August 2010...anyone starting chemo besides me?!

1137138140142143315

Comments

  • Ann97
    Ann97 Member Posts: 142

    Texas, you look great!

  • rachel5738
    rachel5738 Member Posts: 658

    Texas--you look great. I was thinking of taking my pic soon so I can compare my hair growth over time.

    I agree with what was said before, I am definitely like to be in control and this cancer thing--regardless of the type of cancer--takes the control away from you. That is the worst thing about it--that and waiting to hear results!

  • lisasinglem
    lisasinglem Member Posts: 239

    Omaz - Thank you for explaining the graph.  I went to cancermath and I was totally confused by the graphs.  I'm not a math person, so I need it broken down like that.  Thanks!
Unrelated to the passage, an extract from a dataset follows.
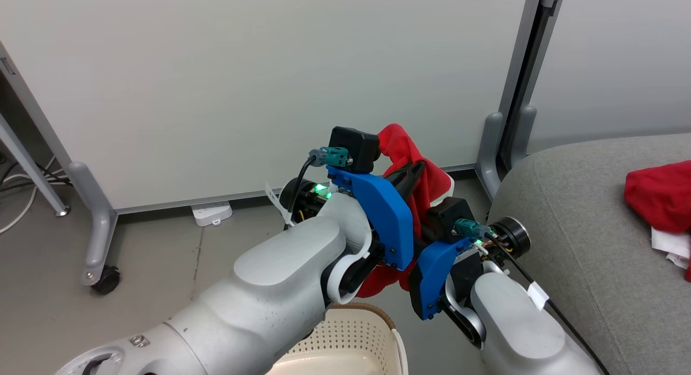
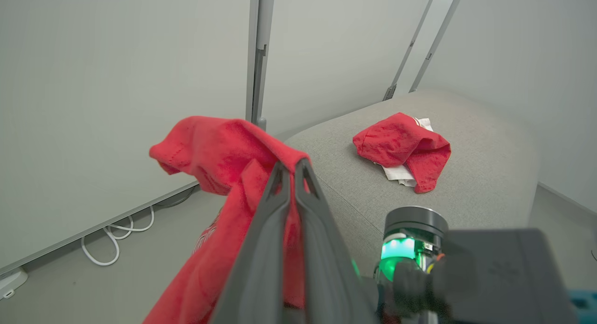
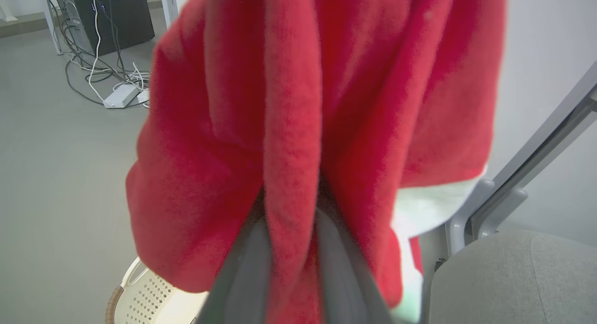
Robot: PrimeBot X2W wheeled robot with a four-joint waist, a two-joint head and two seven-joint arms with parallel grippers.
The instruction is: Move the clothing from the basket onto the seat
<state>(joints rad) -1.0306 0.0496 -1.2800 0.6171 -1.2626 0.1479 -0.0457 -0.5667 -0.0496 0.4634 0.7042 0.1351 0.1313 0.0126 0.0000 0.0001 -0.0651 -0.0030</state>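
Both forearms raised close together, jaws clamped on one red garment (image 2: 219, 147).
The left gripper (image 2: 291, 169) is clenched on a fold that drapes over and below its tips; the right gripper (image 3: 291, 217) pinches a ridge of the same cloth. The basket (image 3: 149, 291) lies beneath the jaws; the seat (image 2: 489, 175) lies beyond them, bearing a second red garment (image 2: 401, 142).

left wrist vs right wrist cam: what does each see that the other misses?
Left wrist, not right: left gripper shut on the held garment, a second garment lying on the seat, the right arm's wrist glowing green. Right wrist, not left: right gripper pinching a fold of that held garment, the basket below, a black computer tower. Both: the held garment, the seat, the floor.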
    Re: Worry -  I don't find myself worrying about cancer anymore.  I think that having had Type I Diabetes for 33 years has helped me in this regard.  I've been facing my own mortality for most of my life, and basically doing what needs to be done to keep myself alive.  I was shocked and horrified by the diagnosis, but once I was being treated it felt a lot like the way I take care of my Diabetes - one step in front of the other.

    On the other hand, I have started to worry more about the people around me.  I think my worst nightmare is losing someone I love.  I have always had this worry because I lost several people when I was in college.  Within a 4 month span, 4 people I was close to died.  I was 21 years old. As bad as the cancer was, it still wasn't has hard emotionally as that period of time.  So, now as I am recovering from the physical effects of the cancer treatments, my mind starts to go to "what comes next" and it always involves losing my husband and being alone.  He works out of town and has been travelling to Calgary for the past 9 months and nearly every week I freak out until I hear his voice when he calls me from Canada - or he calls me from the airport on his way home.  I think the anxiety was a little less when I was in the midst of chemo because I had something else to concentrate on - namely how crappy I felt.  But now, I'm improving all the time and so I go to worrying about him.  This week is potentially his last week going to Calgary, there was a big shake up in the project he is working on and the client wants him to transition off the project.  I should be happy that he might be home for awhile after this, and all I can think of is all those movies where the guy is just about to retire and he gets killed - just on the verge of something great happening and it all gets taken away.  ACK!  I hate this.  I have to wait until 3:00 or so when he should land.

  • Elizabeth27
    Elizabeth27 Member Posts: 21

    Hi All,

    Had my BMX with TEs on Wed, home Friday, feeling pretty good all things considered. Yes, Lizzy, chemo was worse!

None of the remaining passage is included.